Bible drills be damned.

What “unique” traditions did your childhood stream have growing up?

Bryan Daniels

Author: Bryan Daniels

I am a follower of Jesus, a husband to Jessica, and a father of three boys: Josiah, Gideon and Judah. I teach high school math as a job, read reformed theology as a hobby, and write this blog just for kicks. With the rest of my time I coach football and track.

7 thoughts on “The Public Death of A Third Place Bible Drill Girl”

  1. Excellent as always. And the memories it brings back for me… The way you describe this makes me think of a short story I just taught to some college freshmen. “The Lottery” by Shirley Jackson. Like you do here, that story casts a suspicious eye on tradition. Well done, sir.

  2. Great post. We had Bible drills when I was a child, but it was as a group as we sat in our seats, and I believe it was to help us learn the books of the Bible. Haven’t seen that done for a long time, though. We do have much more emphasis now on memorizing large portions of scripture.

    I hope we are wiser in every segment of the church than ever, while at the same time fully embracing Jesus Christ as our Saviour.

    Blessings….

  3. I have to confess…I never looked at Bible drills that way before. I took part in my fair share of them as a child. I even won a “Soul Winner’s New Testament” in one. I must admit, though, that I tend to agree with you. It seems very petty now, from this distance.

  4. I don’t think the Bible Drill is wrong in itself, so much as in the way it was handled. It should never be an ‘entertainment’ or ‘exhibition’ performance. I have seen it conducted in a group of mainly non-Church children which is very wrong, and embarrassing, but it can be beneficial in a core-group of believers – in a group setting, not for exhibition.

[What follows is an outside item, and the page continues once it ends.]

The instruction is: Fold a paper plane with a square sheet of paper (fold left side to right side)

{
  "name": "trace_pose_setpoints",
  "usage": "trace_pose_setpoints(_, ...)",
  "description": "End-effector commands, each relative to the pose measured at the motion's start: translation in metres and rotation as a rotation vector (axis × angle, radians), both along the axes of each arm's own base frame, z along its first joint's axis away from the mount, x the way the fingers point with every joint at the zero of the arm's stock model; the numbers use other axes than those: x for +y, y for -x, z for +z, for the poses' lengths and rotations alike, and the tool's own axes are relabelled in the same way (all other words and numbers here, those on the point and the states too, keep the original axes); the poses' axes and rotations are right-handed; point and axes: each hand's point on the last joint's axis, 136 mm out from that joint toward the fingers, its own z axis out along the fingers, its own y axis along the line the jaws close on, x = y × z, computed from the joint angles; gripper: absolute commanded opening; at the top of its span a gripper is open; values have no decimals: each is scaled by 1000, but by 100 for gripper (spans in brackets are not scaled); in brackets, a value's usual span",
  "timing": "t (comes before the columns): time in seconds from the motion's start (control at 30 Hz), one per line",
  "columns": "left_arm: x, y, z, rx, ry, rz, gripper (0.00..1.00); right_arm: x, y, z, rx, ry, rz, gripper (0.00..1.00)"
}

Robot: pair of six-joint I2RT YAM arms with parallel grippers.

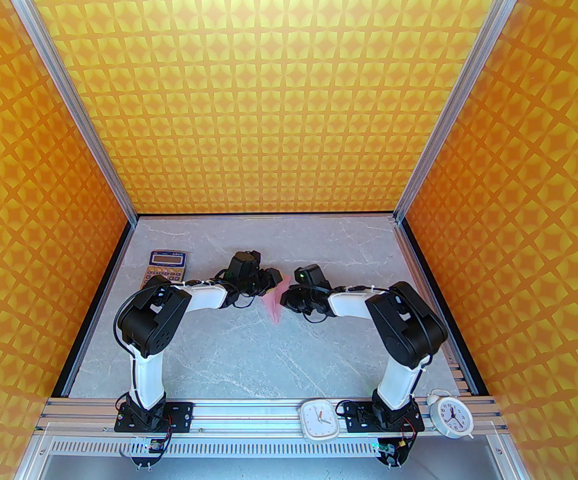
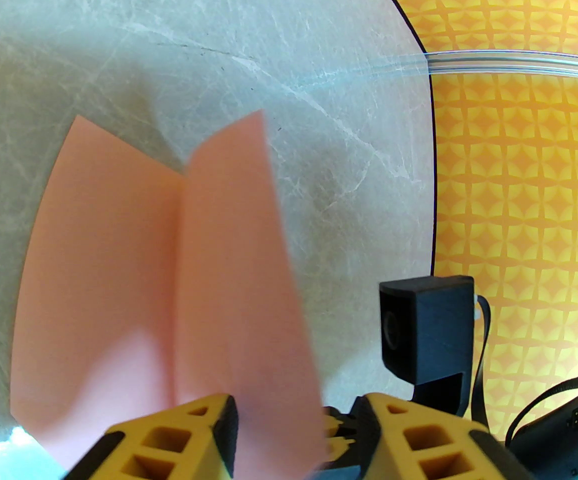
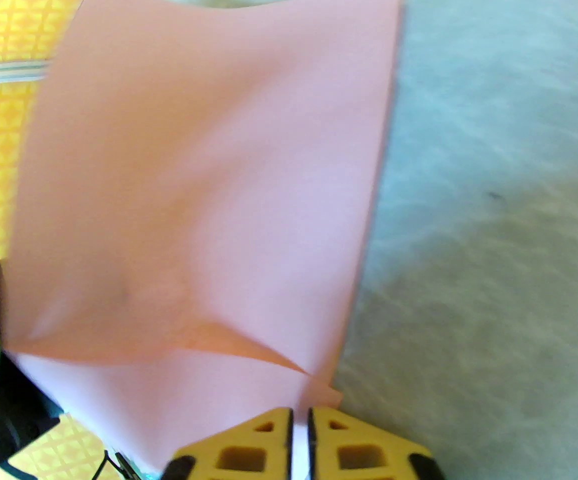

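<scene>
Square sheet of paper (image 1: 274,304) is part-folded and raised mid-worktop (image 1: 249,353) between both hands. Right hand (image 3: 300,418): fingers almost together, pinching one sheet corner. Left hand (image 2: 299,428): jaws roughly half apart, a raised flap standing between them, unclamped.

Noted near the worktop's far left corner: calculator (image 1: 165,268). At mid-worktop, between left gripper (image 1: 272,279) and right gripper (image 1: 285,298): square sheet of paper (image 1: 273,309). On the rail along the near edge: square clock (image 1: 319,420) right of centre, round clock (image 1: 450,415) by the right corner.
</scene>
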Motion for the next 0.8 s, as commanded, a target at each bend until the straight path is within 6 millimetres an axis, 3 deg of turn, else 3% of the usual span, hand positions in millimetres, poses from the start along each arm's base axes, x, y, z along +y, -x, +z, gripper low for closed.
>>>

    One of the main points always stressed in our children’s ministry was to ADD VALUE to children. No child was ever allowed to be demeaned or caused to feel inferior. They were always praised for trying and thanked for their effort. Positive discipline was always used and no negativity was allowed.

    I am not excusing what happened. It was very wrong, but the same thing can and does happen in a spelling bee or any type of quiz program. I presume participation was voluntary.